While stopping by the bookstore recently, I came across an intriguing book – The Book of Lost Things, by John Connelly – and armed with a coupon e-mailed to me that day, I bought it, and found that it was one of the better fantasy books that I’ve read recently, and has reminded me of my simple love for stories, which this book is largely based around – a love for stories and the limits of imagination.
The book’s premise is fairly similar to one of my favorite films, Pan’s Labyrinth, which came out in 2007. David, a young English boy in 1939, has had a troubled life – his mother passed away from a wasting illness, and his father shortly fell for another woman, Rose, who bore him a son. David is resentful of this new family, and grows angry at the divided attention and the supposed replacement of his mother. He soon experiences a sort of episode – a blackout – and when he recovers, he begins to hear books whispering to one another. At this point, the London Blitz is well underway, and when trying to run away, a German bomber crashes near his house, and David is thrust into a fantasy world.
This is the interesting part of the book, and where there are a lot of parallels to Pan’s Labyrinth, but also to other well known stories, such as C.S. Lewis‘s Narnia series, as well as Grimm’s Fairy Tales and even Life on Mars. Throughout the book, the reader is never entirely sure as to whether David has really been thrust into an alternate world, populated by fantastic creations, or whether he is lying injured, much as Sam Tyler is in the TV show, or even it the entire experience is a sort of psychotic break, a device that David utilizes to escape from a world that he hates so much.
The ability to hear books whisper to one another is a fun concept, and is helps to reinforce what happens to David goes through. In this world, we come across a number of fairly familiar stories or concepts as David journeys onwards in an attempt to find his lost mother, but later, to return home. Various incarnations of the tales, such as Snow White and the Seven Dwarfs, Sleeping Beauty, the heroic knight, werewolves and vampires make their appearances, often with far more brutal and violent twists that are more reminiscent of the Grimm’s Fairy Tales than their sanitized Disney versions. (However, the Seven Dwarves as a sort of communistical band who felt that they were repressed by the Capitalistic classes is downright hilarious) Essentially, this world of David’s has been created from within his own knowledge of stories, a creation of his own imagination, one that is borne out of a sort of self-realization and psychology that helps mend his own hurt nature.
The story elements, upon looking back, are really quite simple, and throughout, I found myself catching what would happen next and realizing where the plot was going next, which gives the book an air of predictability to anyone who’s listened to enough bedtime stories. But where that might have annoyed me in most books, it really didn’t here – this was a story with a good character arc, one that is reminiscent of the classic stories of the growth of a hero – a brash, angry young man who sets off to prove himself to the world, only to discover his own nature, and thus the character growth beings until you reach the happily ever after at the end. However, while there are many elements to this story that are much like the fairy tales that we are all familiar with, it feels far more realistic.

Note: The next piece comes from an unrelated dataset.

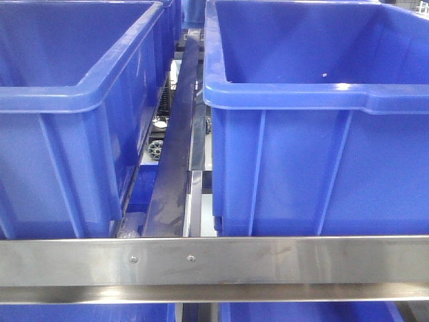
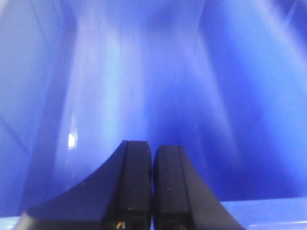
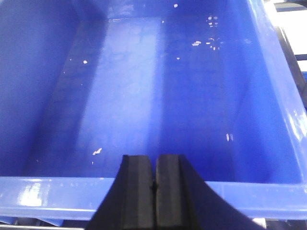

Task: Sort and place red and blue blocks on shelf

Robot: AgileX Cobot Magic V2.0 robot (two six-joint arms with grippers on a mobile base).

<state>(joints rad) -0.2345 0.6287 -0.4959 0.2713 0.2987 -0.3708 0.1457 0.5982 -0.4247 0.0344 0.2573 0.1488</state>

The epilogue, of sorts, recounts the remainder of David’s days, in a way that really doesn’t fit with the rest of the tales that I’ve come across, giving the antagonist – the Crooked Man – a grain of truth to his predictions and proclamations.
While the book is fairly clear about what the entire experience was, it can easily fit into any of the three descriptions – David fell into a coma, he created the world because of trauma or he really was catapulted into this other world. The ambiguity of this is a very nice element, while one is clearly correct, they all are essentially part of what happened. Looking back at this, it really doesn’t matter to the overall part of the story – this story is more about the arc of the hero, self-realization and growth to beyond his angry and frustrated youth.
What the book really feels like, now that I’ve finished (and my copy was deceptively long, with a sort of notes and interview that takes up the last hundred or so pages of the novel) is an homage to the classic stories. There’s a grain of humor and twisting of some of the classics that only a modern author could get away with, but what it shows, most of all, that these stories and one’s imagination are still relevant and important. There are values to these stories that still permeate to the beginnings of the Second World War, and indeed, to the present moment, where some of the basic elements of good and evil are laid out. This book is about stories, and like David finds, how they can talk to you.